Anaplan Ups Estimate For Its IPO Haul; Allogene IPO Raises $288M

San Francisco-based Anaplan, one of five companies planning to close initial public offerings this week, raised the expected price range for its shares in an SEC filing Wednesday, signaling an IPO that could be richer than it had anticipated.

Enterprise planning software company Anaplan, which is privately valued at more than $1.4 billion, had originally proposed selling 15.5 million shares of common stock at a range of $13 to $15 per share. In an amendment to its securities registration filing, the company raised the range to $15 to $17.

If the shares price at $16—the midpoint of the new range—Anaplan would reap $248 million, a 14 percent bump over its earlier projections. At the midpoint of the original price range, Anaplan would have raised $217 million. The shares would be traded on the New York Stock Exchange under the market ticker PLAN.

Anaplan sells subscriptions to Web-based software designed to help businesses make comprehensive financial and operational plans that factor in data related to their sales, marketing, IT, and financials, as well as their workforce and supply chain.

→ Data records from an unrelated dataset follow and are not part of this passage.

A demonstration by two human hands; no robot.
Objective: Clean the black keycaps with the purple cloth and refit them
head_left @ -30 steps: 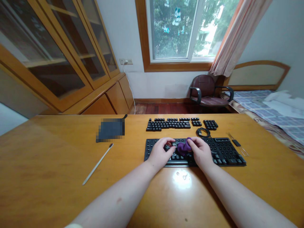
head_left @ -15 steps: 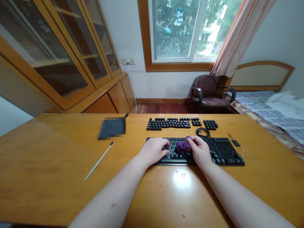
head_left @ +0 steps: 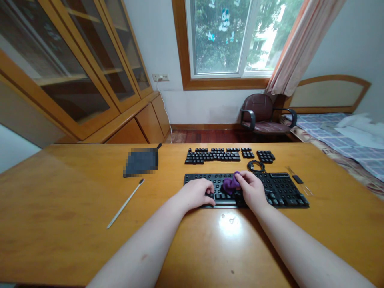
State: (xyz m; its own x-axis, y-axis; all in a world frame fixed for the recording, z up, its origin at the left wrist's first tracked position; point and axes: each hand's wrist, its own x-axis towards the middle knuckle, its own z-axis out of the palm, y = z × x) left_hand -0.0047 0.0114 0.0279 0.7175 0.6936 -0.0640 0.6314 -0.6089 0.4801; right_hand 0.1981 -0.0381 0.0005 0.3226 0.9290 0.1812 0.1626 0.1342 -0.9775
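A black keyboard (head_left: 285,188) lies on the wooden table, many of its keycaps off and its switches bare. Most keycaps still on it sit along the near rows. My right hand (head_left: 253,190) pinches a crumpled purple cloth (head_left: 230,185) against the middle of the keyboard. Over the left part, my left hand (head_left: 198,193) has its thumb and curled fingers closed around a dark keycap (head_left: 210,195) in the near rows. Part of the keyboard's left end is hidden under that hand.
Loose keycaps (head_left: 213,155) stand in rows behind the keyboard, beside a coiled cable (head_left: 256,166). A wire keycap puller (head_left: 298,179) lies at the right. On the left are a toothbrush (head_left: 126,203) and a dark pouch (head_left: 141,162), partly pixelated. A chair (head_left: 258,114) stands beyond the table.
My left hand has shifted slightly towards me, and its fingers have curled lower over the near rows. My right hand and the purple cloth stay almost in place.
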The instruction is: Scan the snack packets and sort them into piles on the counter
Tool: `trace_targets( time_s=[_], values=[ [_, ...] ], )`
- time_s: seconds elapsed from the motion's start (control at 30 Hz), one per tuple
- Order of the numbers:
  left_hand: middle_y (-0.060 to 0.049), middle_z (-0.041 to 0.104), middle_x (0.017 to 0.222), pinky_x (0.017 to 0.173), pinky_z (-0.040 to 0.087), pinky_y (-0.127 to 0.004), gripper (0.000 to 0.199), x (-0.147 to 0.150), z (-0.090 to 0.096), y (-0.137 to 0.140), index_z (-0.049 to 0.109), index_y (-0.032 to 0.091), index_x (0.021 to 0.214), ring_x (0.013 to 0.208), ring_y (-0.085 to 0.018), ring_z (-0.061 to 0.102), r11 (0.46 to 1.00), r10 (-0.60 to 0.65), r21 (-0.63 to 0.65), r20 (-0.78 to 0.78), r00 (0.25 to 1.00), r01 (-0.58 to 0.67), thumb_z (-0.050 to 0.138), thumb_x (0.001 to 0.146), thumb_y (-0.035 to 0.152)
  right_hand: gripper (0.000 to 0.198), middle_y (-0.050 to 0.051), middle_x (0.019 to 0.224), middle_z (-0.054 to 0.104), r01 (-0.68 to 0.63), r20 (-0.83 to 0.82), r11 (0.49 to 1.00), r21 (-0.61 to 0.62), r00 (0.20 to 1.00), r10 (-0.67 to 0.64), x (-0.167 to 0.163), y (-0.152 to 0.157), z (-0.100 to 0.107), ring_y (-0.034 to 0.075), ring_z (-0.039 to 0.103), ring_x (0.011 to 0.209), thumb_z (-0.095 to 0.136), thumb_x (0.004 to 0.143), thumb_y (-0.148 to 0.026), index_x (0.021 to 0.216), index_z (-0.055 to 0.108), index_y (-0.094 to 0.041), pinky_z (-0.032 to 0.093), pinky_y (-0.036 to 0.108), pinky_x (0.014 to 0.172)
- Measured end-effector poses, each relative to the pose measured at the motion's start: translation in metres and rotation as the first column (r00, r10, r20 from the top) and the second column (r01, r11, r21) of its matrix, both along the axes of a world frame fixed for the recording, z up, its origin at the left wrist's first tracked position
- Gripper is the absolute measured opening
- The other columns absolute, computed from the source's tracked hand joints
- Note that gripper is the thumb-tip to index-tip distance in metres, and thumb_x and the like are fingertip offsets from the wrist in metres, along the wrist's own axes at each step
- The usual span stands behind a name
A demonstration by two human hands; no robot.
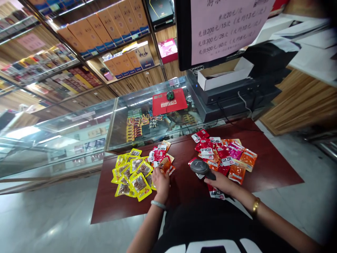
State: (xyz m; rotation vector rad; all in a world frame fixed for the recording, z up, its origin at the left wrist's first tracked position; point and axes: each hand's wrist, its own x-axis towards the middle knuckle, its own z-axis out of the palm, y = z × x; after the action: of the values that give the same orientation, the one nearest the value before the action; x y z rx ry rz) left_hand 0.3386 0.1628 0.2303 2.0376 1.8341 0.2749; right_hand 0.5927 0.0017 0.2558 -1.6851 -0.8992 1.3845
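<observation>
1. Scanner point(199, 166) of dark grey colour, with handle wrapped firmly by right hand point(219, 182), and with head above the left side of the mixed heap point(223, 151).
2. Orange packet point(165, 164) in left hand point(161, 181), pinched by the fingertips at its near side, over the left half of the desk point(181, 186).
3. Near the left edge of the desk, yellow packets point(141, 186) with brown content, loosely overlapping each other.
4. Just beyond left hand, toward the far edge, red-and-white packets point(159, 153), very close to the yellow ones.
5. On the right half, the mixed heap of red, orange and magenta packets, spread from the far edge toward the near edge, well apart from the right corner.
6. Beyond the far edge, glass case point(118, 137) with red mouse pad point(160, 105) and dark mouse point(170, 95) on top; farther right, monitor with pink paper sheet point(221, 28).
7. On left wrist, pale bangle point(158, 205); on right forearm, gold bracelet point(256, 206).
</observation>
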Motion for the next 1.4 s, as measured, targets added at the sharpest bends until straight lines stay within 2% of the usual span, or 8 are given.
trace_targets(
  time_s=[0.2,0.37,0.63,0.9,1.07,1.17,1.27,1.4],
  values=[
    [-0.016,0.041,0.145,0.110,0.029,-0.048,0.061,0.056,0.002,-0.011,0.044,0.020,0.139,0.135,-0.033,0.035,0.930,-0.337,0.097,-0.159,0.928,0.355,0.061,0.083,0.036,0.050,0.011,0.108,0.075,0.100,0.049,0.992,-0.083,0.994,-0.096,0.011,-0.008,0.002,0.035,0.067,0.104,0.069,0.073,-0.046,0.112,0.067,-0.016,0.048,0.048,0.096],
    [-0.014,0.039,0.150,0.112,0.026,-0.048,0.074,0.102,-0.012,-0.025,0.040,0.021,0.145,0.137,-0.034,0.031,0.801,-0.584,0.038,-0.175,0.793,0.598,0.063,0.080,0.047,0.056,0.014,0.114,0.073,0.147,0.074,0.987,-0.061,0.987,-0.142,0.012,-0.012,0.004,0.035,0.066,0.108,0.068,0.073,-0.047,0.117,0.064,-0.013,0.046,0.048,0.098],
    [-0.016,0.043,0.143,0.107,0.027,-0.047,0.064,0.121,-0.027,-0.011,0.050,0.019,0.135,0.130,-0.035,0.035,0.708,-0.705,-0.146,-0.198,0.681,0.691,0.065,0.077,0.044,0.055,0.014,0.109,0.074,0.163,0.106,0.983,-0.079,0.982,-0.154,0.012,-0.016,0.002,0.035,0.067,0.103,0.067,0.072,-0.048,0.114,0.065,-0.013,0.049,0.047,0.094],
    [-0.010,0.060,0.111,0.096,0.034,-0.044,0.025,0.077,-0.018,0.031,0.066,0.021,0.091,0.112,-0.030,0.048,0.827,-0.558,-0.229,-0.223,0.800,0.513,0.068,0.078,0.042,0.054,0.014,0.108,0.075,0.162,0.092,0.980,-0.112,0.984,-0.152,0.011,-0.015,-0.005,0.036,0.068,0.102,0.067,0.073,-0.049,0.113,0.065,-0.013,0.050,0.049,0.092],
    [-0.002,0.061,0.082,0.078,0.041,-0.031,0.015,0.061,-0.017,0.039,0.056,0.021,0.085,0.085,-0.019,0.057,0.900,-0.311,-0.269,0.152,0.938,0.342,0.061,0.083,0.035,0.052,0.012,0.111,0.074,0.110,0.046,0.993,-0.053,0.993,-0.107,0.010,-0.010,-0.005,0.034,0.066,0.106,0.070,0.073,-0.047,0.114,0.067,-0.015,0.048,0.049,0.097],
    [0.003,0.056,0.071,0.065,0.043,-0.024,0.017,0.063,-0.023,0.035,0.049,0.020,0.085,0.066,-0.013,0.055,0.871,-0.036,-0.417,0.471,0.881,0.258,0.061,0.081,0.033,0.051,0.011,0.115,0.073,0.031,0.010,0.999,-0.014,0.999,-0.031,0.007,-0.002,0.001,0.034,0.064,0.109,0.071,0.074,-0.045,0.117,0.066,-0.017,0.047,0.049,0.099],
    [0.001,0.060,0.077,0.058,0.046,-0.024,0.026,0.067,-0.029,0.028,0.048,0.020,0.089,0.064,-0.013,0.058,0.753,0.240,-0.602,0.628,0.740,0.267,0.064,0.078,0.038,0.053,0.010,0.116,0.072,-0.035,0.001,0.999,0.021,0.999,0.035,0.002,0.007,0.007,0.034,0.063,0.109,0.072,0.075,-0.045,0.120,0.065,-0.018,0.046,0.050,0.100],
    [-0.007,0.066,0.093,0.059,0.049,-0.026,0.037,0.069,-0.032,0.022,0.053,0.019,0.099,0.071,-0.015,0.063,0.702,0.333,-0.630,0.703,0.628,0.333,0.071,0.069,0.031,0.058,0.013,0.123,0.068,-0.090,-0.030,0.991,0.097,0.995,0.093,-0.007,0.017,0.007,0.033,0.060,0.116,0.070,0.077,-0.045,0.126,0.062,-0.015,0.040,0.050,0.106]
  ],
)
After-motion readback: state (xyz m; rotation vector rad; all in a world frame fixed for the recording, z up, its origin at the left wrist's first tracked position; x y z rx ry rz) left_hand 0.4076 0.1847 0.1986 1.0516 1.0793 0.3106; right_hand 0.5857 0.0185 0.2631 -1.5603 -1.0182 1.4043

The company competes with tech giants IBM, Oracle and SAP, along with other businesses that specialize in financial planning and analysis software, such as Palo Alto, CA-based Adaptive Insights, which announced in June that it had agreed to be acquired by Pleasanton, CA-based enterprise software company Workday (NASDAQ: WDAY). Other companies in the sector include Seattle-based Kepion and Albany, NY-based Vena Solutions.

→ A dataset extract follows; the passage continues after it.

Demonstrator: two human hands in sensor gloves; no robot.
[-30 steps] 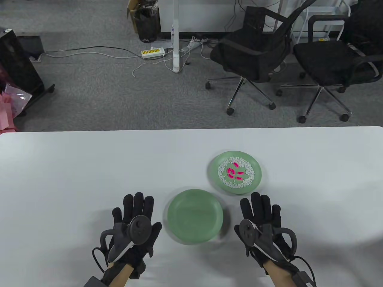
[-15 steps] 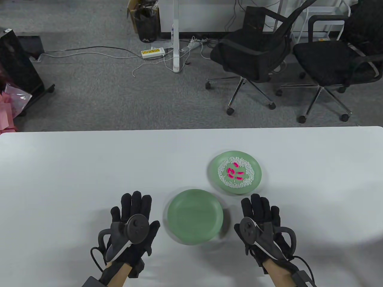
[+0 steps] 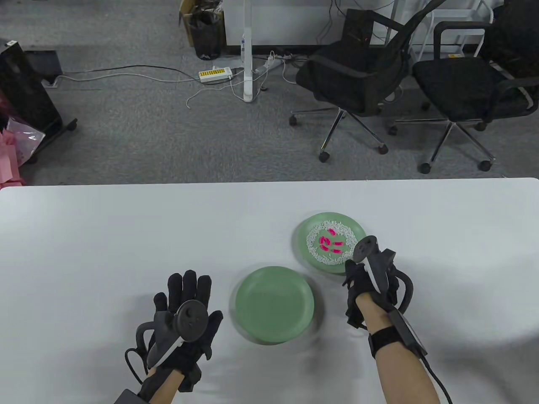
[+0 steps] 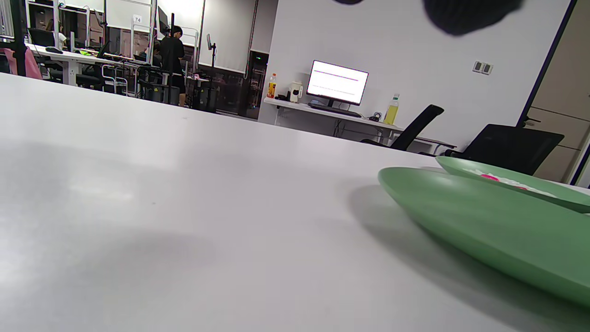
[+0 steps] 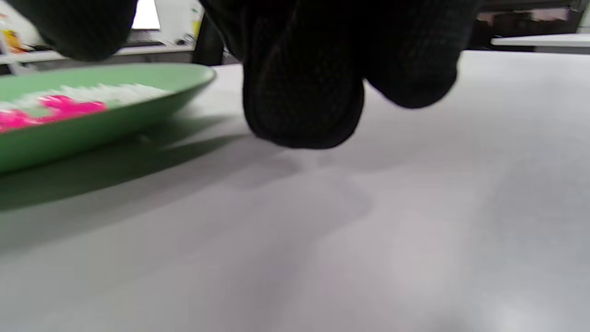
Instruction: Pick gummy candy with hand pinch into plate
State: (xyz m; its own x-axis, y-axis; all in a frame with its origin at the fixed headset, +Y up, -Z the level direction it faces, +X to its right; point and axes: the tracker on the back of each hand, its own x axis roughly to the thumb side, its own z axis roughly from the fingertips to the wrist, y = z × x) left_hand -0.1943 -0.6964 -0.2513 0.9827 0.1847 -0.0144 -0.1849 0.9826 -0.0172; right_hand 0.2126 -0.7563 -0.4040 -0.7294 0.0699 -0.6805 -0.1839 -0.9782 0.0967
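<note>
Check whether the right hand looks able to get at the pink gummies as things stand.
Probably yes. The right hand sits at the near-right rim of the far plate, and the pink gummies lie uncovered in a ring of white grains, with nothing between.

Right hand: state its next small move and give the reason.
Probably reach the right hand a little forward over the green plate ringed with white grains and pinch one of the pink gummy candies. It sits at that plate's near rim, holding nothing visible, and the plain green plate has no candy.
</note>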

Anaplan relies on a proprietary modeling engine, Hyperblock, that allows business planners to run scenarios to foresee the consequences of alternate decisions, and enables collaboration among thousands of users, according to the firm’s SEC filing. Anaplan focuses on attracting large global enterprises as customers. Its current customers include HP, United Airlines, Box, Del Monte, DocuSign, and McAfee. At the end of July, Anaplan counted 979 customers, of which 220 were members of the Forbes Global 2000, a roster of the world’s largest publicly traded companies.

Anaplan reported $168 million in revenue for the year ended Jan. 31, 2018, when the company’s net loss was $47.5 million. It brought in revenue of $109 million for the six months ending July 31, 2018.

The San Francisco company, founded in 2006, has more than a thousand employees. Anaplan is making its public debut in a favorable climate for IPOs. More than 150 companies have filed to go public this year, research firm Renaissance Capital has reported. On Oct. 2, Mountain View, CA-based freelancers’ marketplace Upwork (NASDAQ: UPWKraised $187 million as its shares priced at $15—exceeding the company’s expected range. San Francisco-based event ticketing platform Eventbrite is waiting in the wings. In August it announced plans to raise $200 million in an IPO.

Anaplan may reap one of the large hauls among the five IPOs expected to close this week. The others on deck are South San Francisco, CA-based cancer drug developer Allogene Therapeutics; Livent, a Philadelphia-based maker of lithium-based compounds; Bridgewater, NJ-based drug firm Osmotica Pharmaceuticals; and La Jolla, CA-based Equillium, which makes antibody-based drugs. Late Wednesday, Allogene priced its 16 million shares at $18, the top of its expected range, raising $288 million, Renaissance Capital reported. According to an early report by Reuters, Livent priced its shares at $17 on Wednesday, short of a higher range it had set.

As a private company, Anaplan raised a total of $299.9 million, according to Crunchbase. Its investors include Granite Ventures, DFJ Growth, Premji Invest, Meritech Capital Partners, Top Tier Capital Partners, and Shasta Ventures.